В четверг забежала в магазин, набрала еды – смела все, что было. Взяла такси и поехала в Кратово. Конечно, он упирался, еще как: «Нет, ни за что и никогда! Даже не думай!»
Аля нервно поглядывала в окно – такси ждало, а счетчик тикал. Плакала, умоляла ее пожалеть – не себя, так ее!
Максим злился – бледный, худющий, заросший.
Сдался, лишь когда взбешенный таксист принялся колотить во входную дверь.
– Как только поправлюсь – вернусь, – грозно пообещал он.
Аля поспешно с ним согласилась.
В такси Максим уснул, положив голову ей на плечо, а она таяла, плавилась от счастья. Он был рядом. И будет рядом. Всегда.
Таксисту отдала последние деньги – слава богу, зарплата была накануне. Уф, хватило – а то всю дорогу сходила с ума, поглядывая на счетчик.
Покачиваясь от слабости, Максим вошел в квартиру и сразу рухнул на кровать. Аля раздела его, накрыла одеялом, поправила подушку и села напротив. Он спал. Хмурая, недовольная складка на лбу не разгладилась.
Ну ничего, позлится и перестанет. А она переживет. Главное, он в безопасности, а она рядом, тридцать минут на метро.
Сидела и чувствовала, что встать не может – так страшно, нечеловечески устала.
Лечь хотя бы на полчаса.
Легла. Проснулась, когда за окном была непроглядная темень. Максим смотрел в потолок и гладил ее по волосам.
В глазах его стояли слезы.
– Знаешь, Алька, – сказал он. – Так меня еще никто не любил. Даже, кажется, бабка.
Наконец Аля дозвонилась до Оли.
– Пропащая душа, – усмехнулась та. – Ну, заходи. Правда, настроение у меня хуже некуда.

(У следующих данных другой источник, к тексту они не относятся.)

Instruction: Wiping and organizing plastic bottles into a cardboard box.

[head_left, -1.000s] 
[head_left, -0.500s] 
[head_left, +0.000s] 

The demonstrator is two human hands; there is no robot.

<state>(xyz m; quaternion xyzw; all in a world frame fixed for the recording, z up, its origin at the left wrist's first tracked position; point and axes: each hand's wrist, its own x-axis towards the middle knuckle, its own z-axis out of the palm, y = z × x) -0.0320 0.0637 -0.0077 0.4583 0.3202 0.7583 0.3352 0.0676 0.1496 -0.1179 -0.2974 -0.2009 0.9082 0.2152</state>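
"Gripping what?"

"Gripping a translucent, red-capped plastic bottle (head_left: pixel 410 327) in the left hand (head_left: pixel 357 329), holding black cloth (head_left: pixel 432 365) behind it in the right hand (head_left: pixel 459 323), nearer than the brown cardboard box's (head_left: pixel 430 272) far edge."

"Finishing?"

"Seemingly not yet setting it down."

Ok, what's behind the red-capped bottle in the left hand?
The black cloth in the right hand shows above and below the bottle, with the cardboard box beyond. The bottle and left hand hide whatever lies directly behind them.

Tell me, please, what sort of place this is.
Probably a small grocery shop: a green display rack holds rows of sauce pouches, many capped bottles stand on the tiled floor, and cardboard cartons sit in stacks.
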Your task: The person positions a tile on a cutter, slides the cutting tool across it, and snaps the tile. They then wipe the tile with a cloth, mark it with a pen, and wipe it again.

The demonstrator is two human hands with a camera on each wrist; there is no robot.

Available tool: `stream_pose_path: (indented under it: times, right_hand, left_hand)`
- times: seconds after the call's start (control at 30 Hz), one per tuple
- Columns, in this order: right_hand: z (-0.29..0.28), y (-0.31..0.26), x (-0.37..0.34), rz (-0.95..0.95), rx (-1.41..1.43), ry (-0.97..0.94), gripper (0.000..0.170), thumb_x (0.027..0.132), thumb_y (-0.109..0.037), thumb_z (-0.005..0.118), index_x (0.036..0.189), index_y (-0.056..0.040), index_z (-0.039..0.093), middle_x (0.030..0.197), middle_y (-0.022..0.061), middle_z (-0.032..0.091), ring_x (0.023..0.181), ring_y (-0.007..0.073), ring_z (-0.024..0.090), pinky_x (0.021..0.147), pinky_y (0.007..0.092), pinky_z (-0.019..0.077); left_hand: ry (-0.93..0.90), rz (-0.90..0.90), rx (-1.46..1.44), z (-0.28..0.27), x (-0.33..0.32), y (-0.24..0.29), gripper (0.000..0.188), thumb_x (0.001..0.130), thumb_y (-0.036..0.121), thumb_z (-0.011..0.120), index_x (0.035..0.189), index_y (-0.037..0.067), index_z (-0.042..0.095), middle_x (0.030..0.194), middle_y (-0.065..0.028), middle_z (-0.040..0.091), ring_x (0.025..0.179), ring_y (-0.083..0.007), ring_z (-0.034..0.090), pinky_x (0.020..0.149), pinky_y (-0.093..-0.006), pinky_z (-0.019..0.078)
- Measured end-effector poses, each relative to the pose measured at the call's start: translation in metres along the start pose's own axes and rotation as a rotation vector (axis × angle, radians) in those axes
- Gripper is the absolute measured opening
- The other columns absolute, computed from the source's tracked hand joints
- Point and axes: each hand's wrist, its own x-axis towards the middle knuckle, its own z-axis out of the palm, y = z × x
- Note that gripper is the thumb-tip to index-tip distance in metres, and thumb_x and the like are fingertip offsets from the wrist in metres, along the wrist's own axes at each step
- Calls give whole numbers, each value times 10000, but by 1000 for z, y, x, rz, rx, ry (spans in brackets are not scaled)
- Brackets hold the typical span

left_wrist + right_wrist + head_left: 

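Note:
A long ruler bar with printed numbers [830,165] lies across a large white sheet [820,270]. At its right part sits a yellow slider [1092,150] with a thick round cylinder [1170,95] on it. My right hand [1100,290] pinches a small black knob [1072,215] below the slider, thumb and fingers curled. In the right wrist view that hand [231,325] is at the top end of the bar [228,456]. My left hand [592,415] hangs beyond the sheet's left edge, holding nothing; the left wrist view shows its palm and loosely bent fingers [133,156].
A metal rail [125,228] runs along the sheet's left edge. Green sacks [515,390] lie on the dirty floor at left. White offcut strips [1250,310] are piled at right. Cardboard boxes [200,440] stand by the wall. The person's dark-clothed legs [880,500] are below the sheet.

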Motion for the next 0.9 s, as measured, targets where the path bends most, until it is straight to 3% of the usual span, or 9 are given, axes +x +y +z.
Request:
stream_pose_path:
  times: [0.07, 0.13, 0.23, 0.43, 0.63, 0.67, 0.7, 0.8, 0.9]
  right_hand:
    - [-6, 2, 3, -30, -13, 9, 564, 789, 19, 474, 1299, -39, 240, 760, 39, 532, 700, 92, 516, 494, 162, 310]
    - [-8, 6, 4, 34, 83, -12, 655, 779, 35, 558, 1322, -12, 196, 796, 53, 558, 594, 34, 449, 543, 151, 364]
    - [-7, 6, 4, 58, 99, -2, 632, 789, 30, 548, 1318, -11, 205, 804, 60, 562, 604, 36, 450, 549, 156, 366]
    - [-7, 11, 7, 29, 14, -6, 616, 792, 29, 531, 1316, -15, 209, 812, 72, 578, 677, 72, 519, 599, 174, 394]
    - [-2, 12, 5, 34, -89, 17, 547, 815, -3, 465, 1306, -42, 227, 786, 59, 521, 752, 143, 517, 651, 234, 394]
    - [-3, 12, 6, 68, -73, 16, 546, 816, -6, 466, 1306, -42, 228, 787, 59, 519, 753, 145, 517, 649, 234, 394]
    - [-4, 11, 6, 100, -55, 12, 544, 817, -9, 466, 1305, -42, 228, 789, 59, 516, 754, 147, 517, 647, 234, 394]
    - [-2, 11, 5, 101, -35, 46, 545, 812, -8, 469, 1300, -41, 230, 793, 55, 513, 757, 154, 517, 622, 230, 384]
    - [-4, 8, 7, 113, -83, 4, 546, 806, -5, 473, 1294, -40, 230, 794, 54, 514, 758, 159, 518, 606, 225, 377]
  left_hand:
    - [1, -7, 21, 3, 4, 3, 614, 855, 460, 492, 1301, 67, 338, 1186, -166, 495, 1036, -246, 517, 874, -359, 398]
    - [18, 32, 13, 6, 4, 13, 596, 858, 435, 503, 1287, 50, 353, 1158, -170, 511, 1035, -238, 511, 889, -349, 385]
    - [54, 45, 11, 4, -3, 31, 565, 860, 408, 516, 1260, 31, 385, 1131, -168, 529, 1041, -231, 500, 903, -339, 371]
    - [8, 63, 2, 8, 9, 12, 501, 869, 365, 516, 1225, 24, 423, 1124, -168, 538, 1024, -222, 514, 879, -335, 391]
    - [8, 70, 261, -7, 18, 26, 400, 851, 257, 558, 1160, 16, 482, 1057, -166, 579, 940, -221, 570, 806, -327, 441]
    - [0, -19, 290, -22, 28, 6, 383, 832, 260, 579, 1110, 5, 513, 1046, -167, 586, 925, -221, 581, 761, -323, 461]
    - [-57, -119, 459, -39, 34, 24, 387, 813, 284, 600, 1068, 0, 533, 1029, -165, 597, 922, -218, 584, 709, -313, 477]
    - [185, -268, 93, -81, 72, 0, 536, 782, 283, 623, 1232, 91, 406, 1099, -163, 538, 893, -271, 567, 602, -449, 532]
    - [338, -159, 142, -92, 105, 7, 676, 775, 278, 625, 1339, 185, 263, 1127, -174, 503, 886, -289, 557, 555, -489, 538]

Вечером забежала. Олька выглядела паршиво: рыжий ежик отрос и торчал в разные стороны, голова сверкала светлыми корнями.
– Выпьешь? – предложила она.
Сели на кухне. Бутылка вина, подсохший батон, плавленый сырок «Дружба», все, как у заправских алкашей.
Оля разлила вино и объявила:
– Не чокаясь!
– Почему? – испугалась Аля.
– Потому, – Оля разом махнула стакан, – что жизнь говно, дорогая подруга! Даже не говно – хуже! А что хуже говна? Ладно, вопрос риторический, ответа не жду.
Она сидела смурная, пьяная, злющая. И очень несчастная.
Оказалось, что прекрасный принц по имени Олег жениться не собирается, о чем честно и сообщил. Рассказала, что за полтора года сделала два аборта, а сейчас предстоит третий.
– Что же ты пьешь? – испугалась Аля. – Тебе же нельзя!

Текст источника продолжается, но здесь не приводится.